Indeed the listing matches to a larger proportion with the demands of these cases addressed by the MOVING project. Nevertheless MOVING did set focus on two more main characteristics. First there was a serious interest to address research activity not only in academia but as well in public administration and industry. Second, when developing the approach the project consortium decided to include as well a direct focus on the related skill development, i.e. include a serious effort on innovation in the educational dimension (the Online Literacy Training and Learning) that needs to go along with any new technology in every sector.

3 Overview of the MOVING Platform

An overview of the MOVING platform architecture is illustrated in Fig. 1, which shows the most important components and their relationships. The main component blocks are (i) data acquisition, (ii) data processing, (iii) back-end data storage, user tracking, search and recommendation, and (iv) the MOVING web application that includes the front-end search. In this section, we briefly describe the overall platform.

Fig. 1
A block diagram depicts the framework of the moving web application. It consists of data acquisition, data processing, moving web applications with a front-end search, and adaptive training support.

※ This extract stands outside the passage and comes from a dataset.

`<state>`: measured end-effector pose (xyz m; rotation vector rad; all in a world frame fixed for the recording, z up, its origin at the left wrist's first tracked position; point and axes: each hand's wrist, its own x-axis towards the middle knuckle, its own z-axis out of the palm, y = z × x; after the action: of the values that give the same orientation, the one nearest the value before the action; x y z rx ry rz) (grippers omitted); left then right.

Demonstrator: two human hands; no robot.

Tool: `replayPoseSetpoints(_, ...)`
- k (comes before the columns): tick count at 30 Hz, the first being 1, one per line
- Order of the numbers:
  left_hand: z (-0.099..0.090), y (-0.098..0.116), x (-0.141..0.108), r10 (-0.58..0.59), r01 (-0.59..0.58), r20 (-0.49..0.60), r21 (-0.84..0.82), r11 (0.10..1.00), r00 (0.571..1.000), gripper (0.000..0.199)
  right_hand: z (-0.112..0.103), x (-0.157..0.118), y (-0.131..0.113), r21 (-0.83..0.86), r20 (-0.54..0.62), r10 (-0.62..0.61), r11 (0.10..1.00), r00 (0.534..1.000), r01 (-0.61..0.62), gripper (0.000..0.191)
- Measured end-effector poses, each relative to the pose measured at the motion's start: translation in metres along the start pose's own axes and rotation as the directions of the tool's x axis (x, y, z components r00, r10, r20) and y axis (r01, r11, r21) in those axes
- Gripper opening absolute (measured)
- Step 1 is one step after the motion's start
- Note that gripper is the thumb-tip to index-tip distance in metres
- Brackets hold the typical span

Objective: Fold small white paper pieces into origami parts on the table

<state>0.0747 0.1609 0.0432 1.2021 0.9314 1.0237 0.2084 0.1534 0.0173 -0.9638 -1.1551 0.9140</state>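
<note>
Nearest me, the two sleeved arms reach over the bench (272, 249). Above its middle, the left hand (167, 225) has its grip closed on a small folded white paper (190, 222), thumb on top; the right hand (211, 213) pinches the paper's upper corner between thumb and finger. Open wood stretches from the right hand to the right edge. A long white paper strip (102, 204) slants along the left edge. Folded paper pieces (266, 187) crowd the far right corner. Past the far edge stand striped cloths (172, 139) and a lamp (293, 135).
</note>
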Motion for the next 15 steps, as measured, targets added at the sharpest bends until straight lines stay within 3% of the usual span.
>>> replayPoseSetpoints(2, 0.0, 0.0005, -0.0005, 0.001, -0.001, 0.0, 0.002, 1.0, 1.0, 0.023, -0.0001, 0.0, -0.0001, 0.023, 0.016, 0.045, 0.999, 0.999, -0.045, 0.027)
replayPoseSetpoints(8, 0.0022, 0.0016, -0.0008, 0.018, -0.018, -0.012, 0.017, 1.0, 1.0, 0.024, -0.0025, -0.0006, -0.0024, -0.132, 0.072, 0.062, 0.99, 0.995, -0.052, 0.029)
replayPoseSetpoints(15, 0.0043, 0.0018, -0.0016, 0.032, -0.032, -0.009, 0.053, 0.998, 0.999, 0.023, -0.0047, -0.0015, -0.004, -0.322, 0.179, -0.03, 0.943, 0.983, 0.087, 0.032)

MOVING platform architecture

The MOVING web application is the core of the platform and the interface to the user. The main entry points to the web application are the community section, the learning environment, and the search interface. The search interface offers different visual representations of search results. These visualizations allow the user to explore the search results in various ways. For this purpose, four visualizations have been added to the MOVING platform, namely: (i) the Concept Graph, which displays the search results as an interactive network, (ii) uRank, a dynamic document ranking view, (iii) Top Properties, a bar chart visualization that aggregates the results based on their properties, and (iv) a Tag Cloud, showing the most frequently occurring keywords. Moreover, the Adaptive Training Support (ATS) widget supports users learning how to search and provides material suited to their needs (Fessl et al. 2018) and the Recommender System (RS) widget (bridging the front and back ends of the platform) points users to potentially relevant documents by evaluating their last search queries. Thanks to its responsive design, all the views adapt to different screen sizes, automatically changing the layout according to the capabilities of the device.

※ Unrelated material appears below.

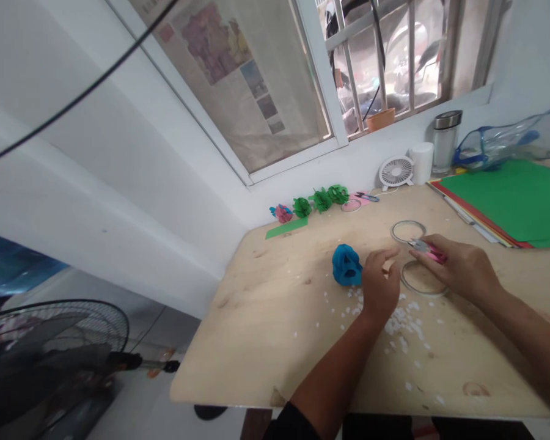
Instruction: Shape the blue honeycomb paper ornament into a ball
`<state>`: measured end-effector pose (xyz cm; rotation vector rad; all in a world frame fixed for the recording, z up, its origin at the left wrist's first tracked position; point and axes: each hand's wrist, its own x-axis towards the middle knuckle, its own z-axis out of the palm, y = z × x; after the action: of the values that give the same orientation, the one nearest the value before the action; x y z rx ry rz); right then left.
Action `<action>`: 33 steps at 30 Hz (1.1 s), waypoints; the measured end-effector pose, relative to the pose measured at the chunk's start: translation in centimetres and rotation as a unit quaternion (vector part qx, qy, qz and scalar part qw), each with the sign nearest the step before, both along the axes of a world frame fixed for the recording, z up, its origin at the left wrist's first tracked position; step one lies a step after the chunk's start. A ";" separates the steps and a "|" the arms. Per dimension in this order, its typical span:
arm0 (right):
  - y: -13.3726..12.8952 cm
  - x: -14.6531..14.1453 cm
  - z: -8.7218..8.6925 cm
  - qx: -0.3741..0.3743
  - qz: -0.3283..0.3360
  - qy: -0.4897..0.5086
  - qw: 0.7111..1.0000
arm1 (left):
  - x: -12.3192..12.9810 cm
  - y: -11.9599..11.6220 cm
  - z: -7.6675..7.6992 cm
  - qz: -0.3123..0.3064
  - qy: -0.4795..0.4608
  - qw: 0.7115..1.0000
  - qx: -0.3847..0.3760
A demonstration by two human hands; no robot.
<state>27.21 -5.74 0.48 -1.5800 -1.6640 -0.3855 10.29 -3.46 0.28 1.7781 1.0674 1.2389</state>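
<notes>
Here, blue papercraft left of both hands

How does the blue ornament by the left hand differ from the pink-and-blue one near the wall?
The blue ornament shows only blue, while the pink-and-blue ornament mixes two colours. The blue ornament sits beside the left hand; the pink-and-blue ornament is near the wall, behind a green strip. The blue ornament looks larger than the pink-and-blue ornament, but is also nearer the camera. Both are on the wooden table.

Right fingers around pink-handled pliers
</notes>
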 end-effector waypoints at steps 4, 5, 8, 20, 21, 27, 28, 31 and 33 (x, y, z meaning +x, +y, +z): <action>-0.1 -0.7 -0.2 0.021 0.019 -0.086 0.996 | -1.5 -1.8 0.8 0.022 -0.026 0.999 -0.001; -0.2 -0.9 -0.2 0.022 0.026 -0.101 0.994 | -1.8 -2.0 0.8 0.033 -0.013 0.999 0.039; -0.3 -1.4 -0.5 0.006 0.049 -0.126 0.991 | -2.6 -1.9 0.4 0.063 0.080 0.971 0.218; -0.7 -2.7 -0.4 -0.064 0.072 -0.165 0.982 | -3.3 -0.5 -0.7 0.097 0.257 0.857 0.436; -0.7 -2.7 -0.5 -0.065 0.075 -0.162 0.982 | -3.3 -0.5 -0.7 0.096 0.259 0.857 0.434; -0.6 -2.7 -0.8 -0.060 0.093 -0.139 0.984 | -3.4 -0.5 -0.9 0.094 0.286 0.859 0.414; -0.6 -2.7 -0.8 -0.058 0.097 -0.138 0.984 | -3.4 -0.5 -0.9 0.096 0.289 0.859 0.413; -0.6 -2.6 -0.9 -0.062 0.105 -0.139 0.983 | -3.4 -0.5 -1.1 0.103 0.277 0.869 0.398; -0.6 -2.7 -1.0 -0.073 0.106 -0.137 0.982 | -3.3 -0.5 -1.3 0.101 0.250 0.892 0.363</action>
<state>24.54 -6.34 -0.50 -1.4843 -2.0936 -0.3897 6.96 -3.95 -1.01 2.7273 1.1733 1.4657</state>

Private user data and public documents are stored in three separate databases: The web application database holds the data for the communities, the learning environment, and the ATS. The index holds the public documents and generated metadata information such as topics, authors, and extracted entities. The user-interaction tracking captures user interactions with the web application and stores them securely in a third database. User tracking provides additional data for both the ATS and the RS, which form the basis for user support by these two widgets.

The index used by the search interface is populated by various data acquisition components (e.g. web crawlers and a Bibliographic Metadata Injection service), to increase the amount of data accessible through the MOVING platform. To date, it hosts over 22 million documents and metadata records. These records include books, scientific articles, laws and regulations, documents about funding opportunities, videos (e.g. of lectures and tutorials), and social media posts. Data processing components have been incorporated into and applied to these records, to improve the quality of data and make it easier to search. Additional features, the Data Integration Service, Author Name Disambiguation, Deduplication, Named Entity Recognition and Linking, and Video Analysis, all refine and enrich the documents stored in the index.

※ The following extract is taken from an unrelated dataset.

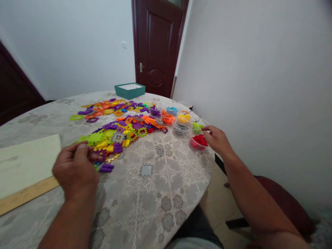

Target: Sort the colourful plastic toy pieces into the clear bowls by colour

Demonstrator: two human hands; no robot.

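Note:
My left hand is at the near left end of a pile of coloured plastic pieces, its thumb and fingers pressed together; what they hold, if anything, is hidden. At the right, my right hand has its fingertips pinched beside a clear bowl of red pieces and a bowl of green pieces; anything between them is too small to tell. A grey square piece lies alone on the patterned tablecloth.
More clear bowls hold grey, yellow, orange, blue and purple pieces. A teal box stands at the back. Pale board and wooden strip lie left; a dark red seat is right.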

Author name disambiguation addresses the problem that many author names belong to different real-world authors. To deal with this problem, a novel method (Backes 2018a, b) has been developed which applies, for a given author name, agglomerative clustering on features extracted from documents containing the author mention in question, such as affiliation, co-authors, referenced authors, email addresses, keywords, and publication years. The disambiguation procedure calculates the probability with which author mentions with the same name belong to the same person. Name mentions having a high probability to belong to the same author are assigned a unique internal authorID. By this, authors with the same name are distinguished if they refer to different real-world persons. As a result, users who click on the name of an author of a document in the result list of a search will only see documents from authors who have the same author ID as the selected author (instead of showing all documents authored by any person with that name). A modified version of this method has been applied for document deduplication.

In the following, we present the front end of the MOVING platform in detail, in order to provide a concise summary of what a user can do with it. For details on how individual data processing, data acquisition, and other back-end components work, the interested reader is referred to the relevant publications, such as (Nishioka and Scherp 2016; Galanopoulos and Mezaris 2019; Tzelepis et al. 2018), as well as the documentation available on the MOVING project web site.Footnote 2

4 The MOVING Web Application

4.1 Search

Search is a key functionality in the MOVING web application. At the back end, the MOVING search engine is based on Elasticsearch,Footnote 3 given appropriate parameters, and fine-tuned to efficiently index dozens of millions of documents. At the front end, the user sees a search page (Fig. 2), with various search options and filters on the left, visualizations of the results in the centre of the window, and training functionalities such as ATS on the right. The search history of the current user can also be viewed, to support future searches.

Fig. 2
An interface of the Moving platform depicts the filter options on the left, search results in the form of a tree diagram in the middle, and training functionalities on the right side of the page.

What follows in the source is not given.